> What you need to do
Drop every image, then reproduce the data exactly as given.

> Given data
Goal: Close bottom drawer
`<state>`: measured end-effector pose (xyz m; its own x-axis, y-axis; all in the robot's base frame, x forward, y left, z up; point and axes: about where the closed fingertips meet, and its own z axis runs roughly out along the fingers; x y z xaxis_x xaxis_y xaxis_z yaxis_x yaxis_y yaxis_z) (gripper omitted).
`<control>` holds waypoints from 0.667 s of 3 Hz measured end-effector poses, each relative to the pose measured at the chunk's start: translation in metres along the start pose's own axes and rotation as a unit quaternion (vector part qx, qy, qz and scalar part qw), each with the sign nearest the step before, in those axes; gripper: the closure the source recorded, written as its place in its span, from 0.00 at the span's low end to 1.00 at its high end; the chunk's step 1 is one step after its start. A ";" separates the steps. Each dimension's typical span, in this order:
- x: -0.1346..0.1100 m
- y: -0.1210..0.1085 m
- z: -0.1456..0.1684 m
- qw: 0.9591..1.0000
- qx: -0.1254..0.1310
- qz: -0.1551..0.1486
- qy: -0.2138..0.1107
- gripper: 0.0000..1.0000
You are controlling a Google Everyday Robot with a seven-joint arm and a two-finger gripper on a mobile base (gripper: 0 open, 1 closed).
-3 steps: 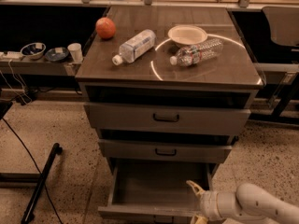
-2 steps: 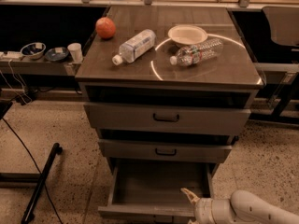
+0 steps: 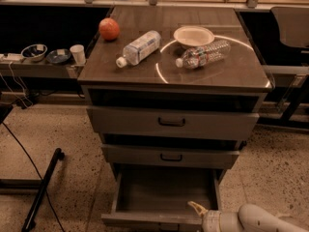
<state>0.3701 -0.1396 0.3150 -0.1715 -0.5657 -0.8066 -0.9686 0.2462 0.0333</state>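
The bottom drawer [image 3: 159,192] of the grey-brown cabinet stands pulled out, its boxy interior open and bare; its front edge [image 3: 145,220] lies at the bottom of the view and its handle is cut off. My gripper [image 3: 199,211] comes in from the lower right on a white arm, just above the drawer's front right corner. One pale fingertip [image 3: 195,207] shows over the drawer's front rim.
The middle drawer [image 3: 170,156] and top drawer [image 3: 171,122] stick out slightly. On the cabinet top lie an orange ball [image 3: 109,29], two plastic bottles [image 3: 139,47] [image 3: 203,54] and a white bowl [image 3: 193,36]. A black stand leg [image 3: 42,187] lies on the floor at left.
My gripper and arm have moved left and down, from above the drawer's right side to its front right corner. The drawer stands as far out as before.
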 end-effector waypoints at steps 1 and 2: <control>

> Response to this task
Goal: Close bottom drawer
`<state>`: measured end-effector pose (xyz m; its own x-axis, y-axis; all in the robot's base frame, x forward, y left, z up; point and axes: about where the closed fingertips meet, and its own z axis runs roughly out along the fingers; x y z xaxis_x xaxis_y xaxis_z yaxis_x yaxis_y yaxis_z) (gripper omitted).
`<control>` holds waypoints from 0.667 s of 3 Hz measured end-effector poses, each relative to the pose measured at the chunk's start: translation in metres along the start pose's own axes and rotation as a unit quaternion (vector part qx, qy, qz and scalar part qw), each with the sign nearest the step before, in those axes; gripper: the closure the source recorded, written as its place in its span, from 0.00 at the span's low end to 1.00 at its high end; the chunk's step 1 is one step after its start. A ";" separates the steps. Each dimension's typical span, in this order:
- x: -0.1346..0.1100 m
- y: -0.1210..0.1085 m
- z: -0.1456..0.1684 m
- qw: 0.9591..1.0000
- qx: -0.1254..0.1310
- qz: -0.1551..0.1486
- qy: -0.2138..0.1107
- gripper: 0.0000..1.0000
You are controlling a Google Everyday Robot with a seven-joint arm and a two-finger gripper on a mobile base (gripper: 0 open, 1 closed).
-3 steps: 
-2 steps: 
+0 steps: 
<state>0.3701 -0.1396 0.3150 -0.1715 -0.5657 -0.8066 -0.9686 0.2462 0.0333</state>
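The bottom drawer [image 3: 159,192] of the grey-brown cabinet stands pulled out, its boxy interior open and bare; its front edge [image 3: 145,220] lies at the bottom of the view and its handle is cut off. My gripper [image 3: 199,211] comes in from the lower right on a white arm, just above the drawer's front right corner. One pale fingertip [image 3: 195,207] shows over the drawer's front rim.
The middle drawer [image 3: 170,156] and top drawer [image 3: 171,122] stick out slightly. On the cabinet top lie an orange ball [image 3: 109,29], two plastic bottles [image 3: 139,47] [image 3: 203,54] and a white bowl [image 3: 193,36]. A black stand leg [image 3: 42,187] lies on the floor at left.
My gripper and arm have moved left and down, from above the drawer's right side to its front right corner. The drawer stands as far out as before.
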 end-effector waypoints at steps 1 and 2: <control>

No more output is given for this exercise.